The following brief "inspirational self-help wisdom stories" speak silently, like the guiding inner voice of wisdom that we all possess.  May you "hear" the inspiring success messages that they silently deliver.


A grizzled man of years picks up a piece of old paper and looks at it.  Scrawled upon it is a simple, primitive drawing of a map, with a bold “X” and an arrow pointing to the “X” with the words: “Treasure lies here.”  

The man grunts, crumples the paper into a ball and tosses it into the trashcan in his kitchen, where the cupboards are bare and the refrigerator is empty.  

A moment later, he notices strange smoke rising from the trashcan.  Before he can move to investigate the cause, the trashcan bursts into flame.  

He quickly douses the flame with water, poured from a big pot filled at his kitchen sink. Curiously digging through the burnt, wet trash until he comes upon the treasure map, he recognizes it only by the letter “X” that boldly stands out, unmarred.  “What is this?” he wonders.  “A mystery.”


He decides that the “X” must mean something and he places it in his pocket like a lucky charm.  

Are we not all a little bit like that man, counting on magic to meet our needs, hoping one more time that we get lucky, despite past disillusionment?



A group of young, gleefully screaming children are chasing a puppy around the playground.  The puppy seems at least as happy to play this game as the children, with his hindquarters low, ears back, and face apparently smiling as he darts beyond their reach.  


Finally, the children tire and stop to catch their breath and giggle.  

Had they continued, though, they would have seen the puppy stopping just 5 seconds later, to plop on the ground and sprawl in happy, panting exhaustion, waiting for his energy to return, and they would have tasted the triumph of their chase.  


And what wonders might we achieve by taking one more step in the direction of our triumphs?

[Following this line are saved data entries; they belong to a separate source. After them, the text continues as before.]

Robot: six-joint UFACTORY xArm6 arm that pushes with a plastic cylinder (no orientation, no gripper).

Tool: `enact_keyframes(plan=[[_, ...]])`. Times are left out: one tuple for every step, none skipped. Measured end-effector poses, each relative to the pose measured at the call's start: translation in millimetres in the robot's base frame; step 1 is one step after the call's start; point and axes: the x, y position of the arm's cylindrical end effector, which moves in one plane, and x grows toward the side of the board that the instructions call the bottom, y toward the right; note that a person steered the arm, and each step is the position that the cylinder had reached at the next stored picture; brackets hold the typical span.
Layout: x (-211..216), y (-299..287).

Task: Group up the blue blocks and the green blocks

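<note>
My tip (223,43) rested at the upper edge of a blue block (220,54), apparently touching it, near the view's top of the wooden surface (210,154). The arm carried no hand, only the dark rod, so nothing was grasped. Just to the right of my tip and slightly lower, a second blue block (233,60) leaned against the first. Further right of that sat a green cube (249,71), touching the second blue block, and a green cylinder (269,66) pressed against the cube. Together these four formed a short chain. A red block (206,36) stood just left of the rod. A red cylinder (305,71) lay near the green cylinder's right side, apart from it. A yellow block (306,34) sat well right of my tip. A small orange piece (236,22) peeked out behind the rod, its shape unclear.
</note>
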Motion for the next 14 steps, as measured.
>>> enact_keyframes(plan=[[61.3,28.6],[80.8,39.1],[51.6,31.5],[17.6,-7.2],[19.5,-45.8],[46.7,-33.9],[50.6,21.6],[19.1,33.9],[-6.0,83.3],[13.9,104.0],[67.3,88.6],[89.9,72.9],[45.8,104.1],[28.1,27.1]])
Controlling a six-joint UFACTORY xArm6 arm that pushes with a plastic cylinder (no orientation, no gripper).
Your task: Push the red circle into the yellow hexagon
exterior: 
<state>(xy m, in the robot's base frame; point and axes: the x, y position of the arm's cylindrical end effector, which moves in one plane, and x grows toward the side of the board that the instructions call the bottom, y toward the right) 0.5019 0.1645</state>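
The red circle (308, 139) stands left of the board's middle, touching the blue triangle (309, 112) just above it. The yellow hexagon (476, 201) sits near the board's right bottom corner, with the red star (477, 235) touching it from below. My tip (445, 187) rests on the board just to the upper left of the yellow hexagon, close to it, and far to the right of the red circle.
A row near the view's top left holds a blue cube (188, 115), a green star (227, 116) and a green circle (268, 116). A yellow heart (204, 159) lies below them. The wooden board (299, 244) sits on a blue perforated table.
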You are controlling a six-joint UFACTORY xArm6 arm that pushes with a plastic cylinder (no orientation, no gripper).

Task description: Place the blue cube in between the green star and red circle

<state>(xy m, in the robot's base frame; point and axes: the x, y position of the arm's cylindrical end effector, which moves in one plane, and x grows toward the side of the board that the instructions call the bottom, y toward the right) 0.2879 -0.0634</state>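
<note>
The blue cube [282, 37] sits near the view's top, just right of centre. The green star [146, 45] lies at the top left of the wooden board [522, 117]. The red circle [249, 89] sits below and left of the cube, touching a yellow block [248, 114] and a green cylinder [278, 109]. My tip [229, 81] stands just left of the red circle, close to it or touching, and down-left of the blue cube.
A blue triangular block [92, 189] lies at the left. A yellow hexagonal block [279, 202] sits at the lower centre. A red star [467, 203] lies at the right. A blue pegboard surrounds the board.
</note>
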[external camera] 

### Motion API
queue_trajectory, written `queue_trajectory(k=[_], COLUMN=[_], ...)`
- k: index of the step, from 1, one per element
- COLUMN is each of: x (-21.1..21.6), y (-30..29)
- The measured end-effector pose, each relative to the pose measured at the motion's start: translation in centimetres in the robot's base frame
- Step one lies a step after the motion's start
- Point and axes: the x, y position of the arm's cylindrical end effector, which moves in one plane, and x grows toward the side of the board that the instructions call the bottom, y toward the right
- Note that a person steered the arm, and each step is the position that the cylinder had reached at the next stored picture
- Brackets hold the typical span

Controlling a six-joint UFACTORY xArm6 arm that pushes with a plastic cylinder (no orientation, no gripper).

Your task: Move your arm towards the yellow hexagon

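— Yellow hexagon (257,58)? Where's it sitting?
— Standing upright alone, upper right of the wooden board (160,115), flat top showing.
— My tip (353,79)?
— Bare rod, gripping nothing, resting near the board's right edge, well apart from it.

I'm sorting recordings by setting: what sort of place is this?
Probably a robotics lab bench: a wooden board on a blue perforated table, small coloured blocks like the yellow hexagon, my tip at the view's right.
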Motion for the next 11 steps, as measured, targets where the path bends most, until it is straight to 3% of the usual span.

An old rug weaver produces magnificent tapestries by hand.  The work is slow-going, but he appears to be perfectly content as he makes each action conscious, careful and accurate.  At work on the final rug of his life, he passed away just as he passed his needle through, without completing the rug.  

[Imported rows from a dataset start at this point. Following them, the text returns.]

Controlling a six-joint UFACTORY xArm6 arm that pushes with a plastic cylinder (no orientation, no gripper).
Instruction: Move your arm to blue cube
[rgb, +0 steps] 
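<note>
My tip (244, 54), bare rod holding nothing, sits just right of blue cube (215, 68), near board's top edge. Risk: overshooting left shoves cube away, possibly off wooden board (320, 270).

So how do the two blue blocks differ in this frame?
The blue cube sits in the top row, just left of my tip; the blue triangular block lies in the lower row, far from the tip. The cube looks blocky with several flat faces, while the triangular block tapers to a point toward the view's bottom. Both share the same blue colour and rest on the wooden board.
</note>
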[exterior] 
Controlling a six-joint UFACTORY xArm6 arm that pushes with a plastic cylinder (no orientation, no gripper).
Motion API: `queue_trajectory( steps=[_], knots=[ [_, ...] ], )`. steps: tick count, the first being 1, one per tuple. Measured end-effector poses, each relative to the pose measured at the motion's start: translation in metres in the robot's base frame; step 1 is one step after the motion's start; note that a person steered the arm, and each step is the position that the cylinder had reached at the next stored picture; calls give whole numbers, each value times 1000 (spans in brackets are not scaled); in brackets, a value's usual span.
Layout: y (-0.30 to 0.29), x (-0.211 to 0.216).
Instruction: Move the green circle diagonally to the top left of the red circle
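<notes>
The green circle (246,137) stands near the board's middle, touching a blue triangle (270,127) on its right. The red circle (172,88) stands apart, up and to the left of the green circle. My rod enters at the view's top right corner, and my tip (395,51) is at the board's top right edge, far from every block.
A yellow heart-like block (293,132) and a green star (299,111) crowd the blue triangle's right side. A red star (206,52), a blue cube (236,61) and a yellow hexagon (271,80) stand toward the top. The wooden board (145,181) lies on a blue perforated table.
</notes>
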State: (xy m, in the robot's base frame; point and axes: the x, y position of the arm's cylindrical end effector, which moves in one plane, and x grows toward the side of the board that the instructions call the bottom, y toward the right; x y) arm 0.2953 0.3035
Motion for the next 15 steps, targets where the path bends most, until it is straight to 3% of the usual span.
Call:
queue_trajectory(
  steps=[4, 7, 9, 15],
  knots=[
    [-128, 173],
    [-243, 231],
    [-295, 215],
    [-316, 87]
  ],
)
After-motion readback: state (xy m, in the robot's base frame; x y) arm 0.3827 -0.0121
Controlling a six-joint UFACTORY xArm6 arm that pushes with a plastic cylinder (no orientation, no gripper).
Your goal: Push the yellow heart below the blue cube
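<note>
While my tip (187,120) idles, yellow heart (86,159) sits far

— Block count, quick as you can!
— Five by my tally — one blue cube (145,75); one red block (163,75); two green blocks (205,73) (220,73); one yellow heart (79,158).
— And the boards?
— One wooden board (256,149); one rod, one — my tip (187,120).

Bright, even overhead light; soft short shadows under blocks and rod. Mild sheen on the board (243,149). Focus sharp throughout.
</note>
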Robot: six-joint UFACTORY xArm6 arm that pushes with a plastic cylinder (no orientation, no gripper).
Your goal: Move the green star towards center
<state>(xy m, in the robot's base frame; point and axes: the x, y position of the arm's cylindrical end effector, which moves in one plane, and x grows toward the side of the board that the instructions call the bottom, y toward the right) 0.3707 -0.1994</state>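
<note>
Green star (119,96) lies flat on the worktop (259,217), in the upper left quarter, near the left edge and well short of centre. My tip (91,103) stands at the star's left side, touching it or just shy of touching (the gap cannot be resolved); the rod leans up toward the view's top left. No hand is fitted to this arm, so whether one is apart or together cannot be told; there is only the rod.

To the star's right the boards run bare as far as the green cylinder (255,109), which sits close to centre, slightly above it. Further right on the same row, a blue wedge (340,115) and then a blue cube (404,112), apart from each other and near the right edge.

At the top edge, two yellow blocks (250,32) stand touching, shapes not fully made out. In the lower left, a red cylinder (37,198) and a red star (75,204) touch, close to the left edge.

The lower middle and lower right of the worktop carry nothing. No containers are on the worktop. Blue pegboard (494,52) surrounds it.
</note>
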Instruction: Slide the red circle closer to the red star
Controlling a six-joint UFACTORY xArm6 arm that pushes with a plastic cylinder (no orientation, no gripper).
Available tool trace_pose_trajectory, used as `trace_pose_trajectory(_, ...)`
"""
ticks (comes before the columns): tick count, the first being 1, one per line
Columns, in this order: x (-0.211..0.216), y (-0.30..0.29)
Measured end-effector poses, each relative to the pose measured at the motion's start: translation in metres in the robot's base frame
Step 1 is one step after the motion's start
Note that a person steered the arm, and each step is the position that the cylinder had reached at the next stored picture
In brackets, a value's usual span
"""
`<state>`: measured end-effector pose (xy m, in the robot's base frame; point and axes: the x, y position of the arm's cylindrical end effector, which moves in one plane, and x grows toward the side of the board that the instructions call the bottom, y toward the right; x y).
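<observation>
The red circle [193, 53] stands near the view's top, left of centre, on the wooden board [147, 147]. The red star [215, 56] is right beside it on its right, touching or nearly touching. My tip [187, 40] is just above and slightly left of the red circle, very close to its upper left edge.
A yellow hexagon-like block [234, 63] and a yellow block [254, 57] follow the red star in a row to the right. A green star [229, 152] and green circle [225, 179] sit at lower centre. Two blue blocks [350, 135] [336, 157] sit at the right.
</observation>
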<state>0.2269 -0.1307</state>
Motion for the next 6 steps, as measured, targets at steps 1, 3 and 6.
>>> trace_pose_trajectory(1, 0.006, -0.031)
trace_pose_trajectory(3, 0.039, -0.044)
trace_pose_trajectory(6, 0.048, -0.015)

How many of us are so bent on completing things that we may never finish that we work in a frenzy of unhappy impatience, forsaking the happy contentment offered by our opportunity to take conscious, careful, accurate action in the present?



A newlywed was baking her first cake for her husband.  Everything went wrong.  The kitchen was a mess.  The house felt too hot because the oven had been baking for so long.  Of course she felt frustrated and disappointed.  

But when her husband arrived home with a frown, carrying a smashed box of chocolates for her, that he had accidentally dropped onto the sidewalk and stepped on, she had to laugh.    


Perhaps all of our mishaps really do have happy endings.



It rained today.  At times the rain fell heavy from the sky.  

But the rain didn't last long.  In a matter of minutes the sun shown brightly.  

Is this not unlike even the most agonizing grief that we fear will never pass?



A well dressed man who had been let go from the company he had worked for for the past 12 years, without warning or explanation, still felt the shock as he paused by a beggar on a street corner who held out a dirty ballcap, with an unspoken request for alms.  

The well-dressed man felt for this man, removed a dollar bill from his wallet and placed it in the cap. The recipient mouthed the words, “Bless you.” 

The giver politely smiled and walked on, but he found himself wondering if he had done the right thing.  He wondered if he had not just been a bit irresponsible.  

He examined this worry and saw that he feared that irresponsible action might lead to a loss of some kind.  He  worried about ending up in the beggar's position as a consequence for his impetuous generosity.  


Doing the “right thing” is not always an obvious matter.  Sometimes what looks right on the surface may seem wrong given a bit more thought. 


Sometimes the closest we can come to the truth is to wonder about it, and walk on.  



Two men were swimming at the workout pool, in lanes side-by-side.  It didn't take long for one of them to feel driven to compete with the other by doing his best to stay ahead of him.  It didn't take long for the other to sense this happening, and to willingly join in the competition. 

It soon became obvious to the first man that his opponent had become a willing participant in the contest. 

Two men, communicating with one another, without saying a word.  It just took paying a little attention for them to realize what was going on.


While the underlying wisdom messages of these "inspirational self-help wisdom stories" are unspoken, hopefully they ring loud and clear to your "inner ear".